Assignment => Scan the material for the word "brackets", and copy each line where it shows up.

Stored data =>
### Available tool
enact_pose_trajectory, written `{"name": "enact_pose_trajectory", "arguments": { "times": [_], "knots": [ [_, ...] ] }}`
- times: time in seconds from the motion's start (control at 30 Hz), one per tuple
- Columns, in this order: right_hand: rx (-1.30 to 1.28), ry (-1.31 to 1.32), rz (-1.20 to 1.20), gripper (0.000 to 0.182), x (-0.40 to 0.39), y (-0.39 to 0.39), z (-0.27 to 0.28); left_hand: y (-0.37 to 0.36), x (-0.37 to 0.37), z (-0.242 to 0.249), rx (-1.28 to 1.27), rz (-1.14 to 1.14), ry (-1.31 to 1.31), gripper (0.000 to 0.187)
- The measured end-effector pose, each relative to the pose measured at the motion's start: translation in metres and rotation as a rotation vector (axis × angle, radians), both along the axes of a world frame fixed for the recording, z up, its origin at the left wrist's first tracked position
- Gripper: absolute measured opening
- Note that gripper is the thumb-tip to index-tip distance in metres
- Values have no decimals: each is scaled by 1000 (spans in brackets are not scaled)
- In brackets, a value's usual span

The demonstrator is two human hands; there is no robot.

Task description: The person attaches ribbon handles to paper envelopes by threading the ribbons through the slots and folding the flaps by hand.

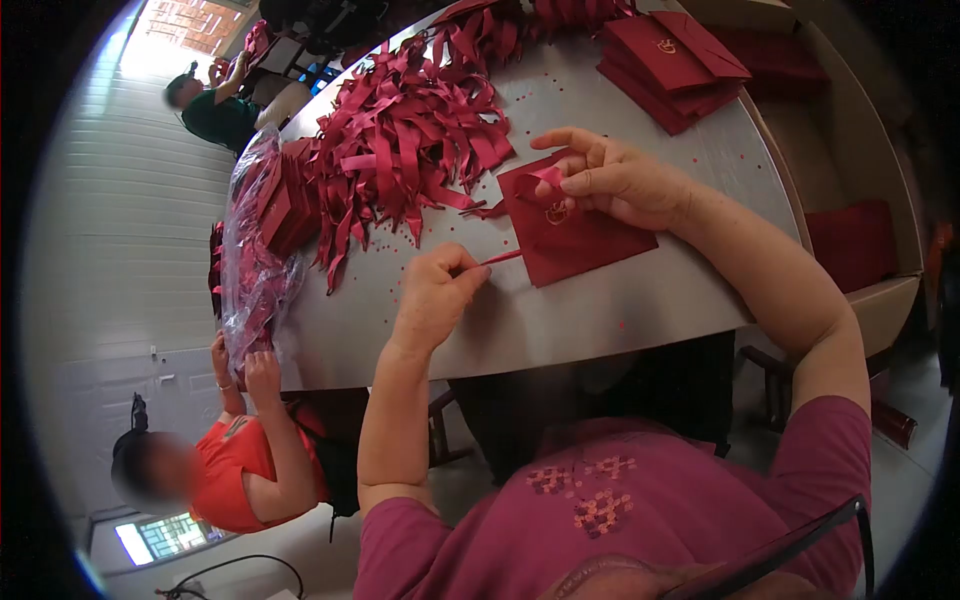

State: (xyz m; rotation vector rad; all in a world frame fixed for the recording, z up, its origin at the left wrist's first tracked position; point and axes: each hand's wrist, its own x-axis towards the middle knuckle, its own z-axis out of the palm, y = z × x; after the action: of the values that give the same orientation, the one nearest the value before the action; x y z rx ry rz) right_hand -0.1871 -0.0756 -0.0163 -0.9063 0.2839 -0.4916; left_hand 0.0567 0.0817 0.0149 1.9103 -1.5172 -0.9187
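A dark red paper bag point(585, 245) with a gold emblem lies flat on the metal table point(450, 335). My left hand point(437, 290), left of the bag, is closed, pinching a thin red ribbon point(503, 257) that runs to the bag's left edge. Over the bag's upper part is my right hand point(620, 182), its thumb and a finger pressed on a loop of red ribbon point(541, 180), other fingers raised. A large heap of red ribbons point(410, 130) spreads beyond my hands.
Folded red bags point(675, 65) are stacked at the back right. An open cardboard box point(875, 290) holds red bags on the right. At left, a person in orange point(260, 470) touches clear plastic point(250, 290) around red bags. Another person point(215, 110) sits farther back.
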Motion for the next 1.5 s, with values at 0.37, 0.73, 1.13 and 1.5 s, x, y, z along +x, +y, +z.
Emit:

Result of this task =>
- Values have no decimals: each is scaled by 1000 (spans in brackets are not scaled)
- In brackets, a value's usual span

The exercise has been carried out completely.